Burns' Ind. Stat. Ann. Sec. 3-120, 1941.

Today's statute has liberalized the strict stance taken by the former statute. Now, consent is not dispensed with in all cases where the father failed to pay support; it is only dispensed with when, for a period of at least a year, he "knowingly fails to provide for the care and support of the child when able to do so as required by law or judicial decree." (Emphasis added.)

Finally, Bruick contends that the Court erred "in not upholding the public policy of the State of Indiana, which is to vigorously enforce child support orders." However, the enforcement of a child support order lies outside the province of an adoption proceeding.
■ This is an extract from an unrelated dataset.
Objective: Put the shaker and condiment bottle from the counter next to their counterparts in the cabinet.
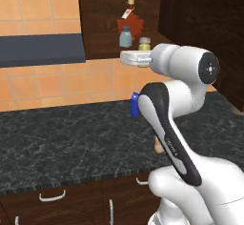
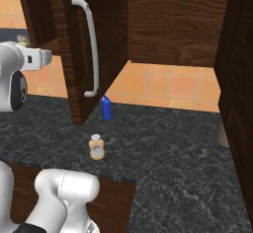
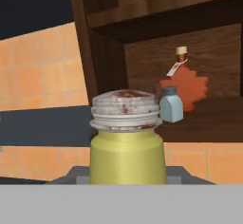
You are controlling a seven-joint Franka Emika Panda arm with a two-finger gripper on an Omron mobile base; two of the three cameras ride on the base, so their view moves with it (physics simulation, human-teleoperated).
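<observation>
My gripper point(image 1: 142, 53) is shut on the yellow-green shaker point(image 1: 144, 43), held up just in front of the open cabinet's shelf point(image 1: 102, 52). The hand view has that shaker point(image 3: 127, 142) close up, brownish-silver top upward. On the shelf behind it stand the grey-blue shaker point(image 3: 171, 105) and the red leaf-shaped bottle point(image 3: 187, 88), also seen from the left base as the grey-blue shaker point(image 1: 126, 36) and red bottle point(image 1: 131, 21). The tan-orange condiment bottle point(image 2: 97, 147) stands upright near the front edge of the black counter point(image 2: 173, 148), far below the gripper.
A solid blue bottle point(image 2: 105, 108) stands on the counter by the tiled wall. The cabinet's door point(image 2: 74, 54) is swung open with its pale handle point(image 2: 91, 49) outward. A dark hood point(image 1: 40, 50) hangs at left; another dark cabinet point(image 1: 209, 24) is at right.
</observation>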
In an adoption proceeding, where the court is determining whether to sever the parent-child tie, the court is bound to follow the intent of the Legislature. In IC 31-3-1-6(g)(1), the Legislature has made it clear that a petitioner must first show that the non-custodial parent had the ability to pay court-ordered support before a court may dispense with consent in an adoption proceeding. Proof of employment and income are necessary components in determining that ability, but they are not the only components.

Petition for Rehearing is denied.

GARRARD, P.J., and ROBERTSON, J., concur.